Il résulte d’un courriel que le notaire leur a adressé en mars 2024 que la question d’une renonciation à leur succession a été évoquée au regard de l’importance du passif qui la grève.
Les époux [M] ne démontrent par aucune pièce qu’ils possèdent d’autres biens susceptibles d’être mobilisés pour payer les condamnations mises à sa charge.
En application de l’article 6 § 1 de la Convention européenne des droits de l’homme, toute personne a droit à ce que sa cause soit entendue équitablement (…) par un tribunal indépendant et impartial, établi par la loi, qui décidera (…) des contestations sur ses droits et obligations de caractère civil (…).

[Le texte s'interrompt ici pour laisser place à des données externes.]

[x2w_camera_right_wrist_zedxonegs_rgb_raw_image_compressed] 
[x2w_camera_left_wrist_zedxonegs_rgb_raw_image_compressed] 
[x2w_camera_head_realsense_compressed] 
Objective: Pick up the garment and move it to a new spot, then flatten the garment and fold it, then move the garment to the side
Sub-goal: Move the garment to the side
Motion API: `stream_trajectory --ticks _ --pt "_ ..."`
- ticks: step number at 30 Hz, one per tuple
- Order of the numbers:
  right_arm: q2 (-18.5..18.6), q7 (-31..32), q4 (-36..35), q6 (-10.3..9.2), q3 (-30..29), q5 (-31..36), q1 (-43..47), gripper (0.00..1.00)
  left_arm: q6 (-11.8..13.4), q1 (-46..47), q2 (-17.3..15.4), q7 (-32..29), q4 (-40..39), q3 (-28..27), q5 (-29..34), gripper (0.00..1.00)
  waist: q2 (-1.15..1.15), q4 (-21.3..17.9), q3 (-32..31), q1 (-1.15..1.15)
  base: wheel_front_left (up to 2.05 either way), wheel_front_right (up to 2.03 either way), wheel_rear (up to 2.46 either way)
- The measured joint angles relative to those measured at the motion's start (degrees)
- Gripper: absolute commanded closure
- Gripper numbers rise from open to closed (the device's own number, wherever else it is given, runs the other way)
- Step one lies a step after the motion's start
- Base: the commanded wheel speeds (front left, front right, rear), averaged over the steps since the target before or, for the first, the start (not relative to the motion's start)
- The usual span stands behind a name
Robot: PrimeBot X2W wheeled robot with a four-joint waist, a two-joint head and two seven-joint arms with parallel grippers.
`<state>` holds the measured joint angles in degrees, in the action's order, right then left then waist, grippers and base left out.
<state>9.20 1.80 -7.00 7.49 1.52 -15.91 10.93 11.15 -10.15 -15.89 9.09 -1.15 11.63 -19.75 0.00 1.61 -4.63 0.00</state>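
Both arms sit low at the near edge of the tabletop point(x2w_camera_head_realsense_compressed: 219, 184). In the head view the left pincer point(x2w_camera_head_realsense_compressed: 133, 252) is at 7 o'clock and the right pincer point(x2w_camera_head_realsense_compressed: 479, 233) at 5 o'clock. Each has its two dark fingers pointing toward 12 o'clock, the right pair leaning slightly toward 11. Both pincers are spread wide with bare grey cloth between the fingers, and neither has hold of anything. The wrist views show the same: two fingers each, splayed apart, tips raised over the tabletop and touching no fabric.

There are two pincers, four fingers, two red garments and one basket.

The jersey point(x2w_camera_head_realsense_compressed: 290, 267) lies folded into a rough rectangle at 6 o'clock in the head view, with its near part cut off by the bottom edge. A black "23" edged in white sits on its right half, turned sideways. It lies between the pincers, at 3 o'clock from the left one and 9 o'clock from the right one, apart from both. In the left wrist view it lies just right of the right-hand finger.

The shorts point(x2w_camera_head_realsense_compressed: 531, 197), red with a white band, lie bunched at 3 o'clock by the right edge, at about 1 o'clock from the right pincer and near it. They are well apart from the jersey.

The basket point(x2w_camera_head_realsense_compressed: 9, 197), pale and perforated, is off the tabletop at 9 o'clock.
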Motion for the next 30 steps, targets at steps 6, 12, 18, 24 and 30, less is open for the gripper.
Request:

Le droit à un tribunal, dont le droit d’accès constitue un aspect particulier, n’est pas absolu et se prête à des limitations implicitement admises, notamment quant aux conditions de recevabilité d’un recours, sous réserve cependant que les limitations n’en restreignent pas l’accès de manière ou à un point tels que son droit à un tribunal s’en trouve atteint dans sa substance même.
En l’espèce, compte tenu du contexte ci-dessus décrit et de l’impossibilité avérée de Mme [Z] [W] de s’acquitter des condamnations, la radiation de l’affaire du rôle de la cour d’appel constituerait une entrave disproportionnée à son droit d’accès à la cour d’appel, étant observé qu’il n’est pas envisageable de prononcer une disjonction.
En conséquence, sans qu’il y ait lieu d’entrer plus avant dans le détail de l’argumentation des parties, notamment en ce qu’elle porte sur les chances d’infirmation ou de confirmation du jugement, la demande de radiation sera rejetée.
La demande de radiation présentée sur le fondement de l’article 524 du code de procédure civile donne lieu au prononcé d’une mesure d’administration judiciaire, de sorte que le conseiller de la mise en état n’a pas, dans ce cadre, le pouvoir de condamner, notamment en application de l’article 700 du code de procédure civile.
Les dépens de l’incident suivront le sort de l’instance au fond.
Décision
Statuant par ordonnance d’administration judiciaire,
Rejetons la demande de radiation de la procédure d’appel enregistrée sous le numéro RG n° 25/05904 ;
Disons n’y avoir lieu de statuer sur les demandes formulées au titre de l’article 700 du code de procédure civile ;
Disons que les dépens de l’incident suivront le cours de ceux de l’instance au fond.
Fait à [Localité 2], le 24 février 2026
La greffière Le magistrat de la mise en état
Copie délivrée aux avocats des parties ce jour.